Multiple factors contribute to DRA including Gibbs ringing from limited spatial resolution, myocardial motion during data acquisition, and magnetic susceptibility during first pass of gadolinium contrast agents.(3) Truncation of the k-space data in the phase encoding direction generates Gibbs ringing in MR imaging, and the effects of windowing the k-space data in the phase encoding direction to reduce artifact has been studied previously.(4) The extension of this concept to perfusion was first proposed by Di Bella et al., who demonstrated in an ex-vivo heart that Gibbs ringing alone is sufficient to explain DRA in perfusion images in the absence of myocardial motion, and demonstrated that applying a low-pass filter can effectively eliminate this artifact.(5) However, motion can also result in phase inconsistencies during data acquisition that can cause ringing artifacts similar to Gibbs ringing.(4) Story et al.(6) showed that an edge moving at a constant velocity causes induces a phase shift which is different for each successive phase encoding step of a rectilinear trajectory resulting in ringing artifact. It has been demonstrated that the dark-rim artifact has a different appearance at different phases of cardiac contraction due to the non-linear motion of the heart.(7)

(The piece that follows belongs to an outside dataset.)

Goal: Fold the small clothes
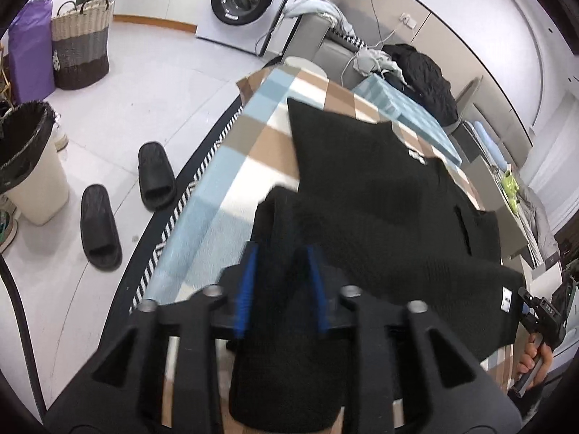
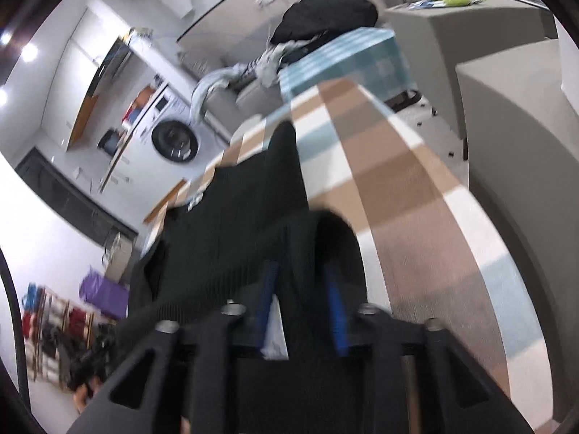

As spiral trajectories are highly time efficient and robust to motion artifacts, they would appear to be a good candidate for CMR perfusion imaging provided that the effects from off-resonance can be managed. We have recently proposed an optimized pulse sequence for CMR perfusion imaging using spiral trajectories.(8) To minimize off-resonance artifacts we determined that the optimal readout duration should be less than 8ms for this application. The uniform density (UD) spiral trajectory described resulted in high resolution images with high SNR, but still suffered from some DRA and some off-resonance related blurring and dropout artifacts. Variable density (VD) spiral trajectories may offer multiple additional benefits as compared to UD spiral trajectories and could further mitigate these artifacts. For the same readout duration VD spiral trajectories are less susceptible to off-resonance artifacts and have higher spatial resolution. By using this increased efficiency to reduce the duration of the spiral interleaves, off-resonance artifacts can be lessened even further. Secondly, the high-frequency aliasing artifacts from VD spiral trajectories appear as incoherent noise-like artifacts. However, due to the non-uniform weighting of the noise during density compensation, VD spiral trajectories have a SNR penalty as compared to UD spiral trajectories. We hypothesize that intentionally “under-correcting” the density of a VD spiral pulse sequence could be used to shape the effective k-space weighting function (apodization) to reduce Gibbs-ringing and motion induced DRA while maintaining high spatial resolution and SNR similar to the UD spiral pulse sequence.

Methods

Theoretical Considerations

Conventional UD spirals have uniform spacing of 1/FOV between the spiral arms (Fig 1a, red), but non-uniform density along the spiral trajectory due to the finite slew of the gradient amplifiers of the scanner. This non-uniformity along the trajectory is generally compensated for during reconstruction with an appropriate density compensation function (DCF), which we will refer to as a UD-DCF (Fig 1b,red). VD spirals (Fig 1a,blue), in addition to the non-uniform density along the trajectory, also have non-uniform spacing of the spiral arms with decreasing density near the outer regions of k-space resulting in a higher resolution image for the same readout duration (or conversely an image with the same spatial resolution and decreased readout time and thus improved off resonance performance). If the VD data is compensated with a standard DCF that is the inverse of its local k-space density (Fig 1b, blue), which we will refer to as a VD-DCF, there will be uniform weighting of the k-space data. However, there will be a significant reduction in SNR due to the highly non-uniform weighting of noise in k-space.

Figure 1.

(a) Comparison of UD and VD spiral interleaves of the same readout duration. Near the center of k-space the trajectories are very similar due to low k-space velocity. VD spirals cover a larger k-space radius for the same imaging time. (b) This under sampling results in a DCF with increased amplitude at high k-space locations. If the UD-DCF is used to correct data from the VD trajectory, the data will effectively be windowed by the function shown in (c). This results in a significant reduction in side-lobe amplitude with minimal broadening of the PSF (d) which reduces Gibbs-ringing in the image.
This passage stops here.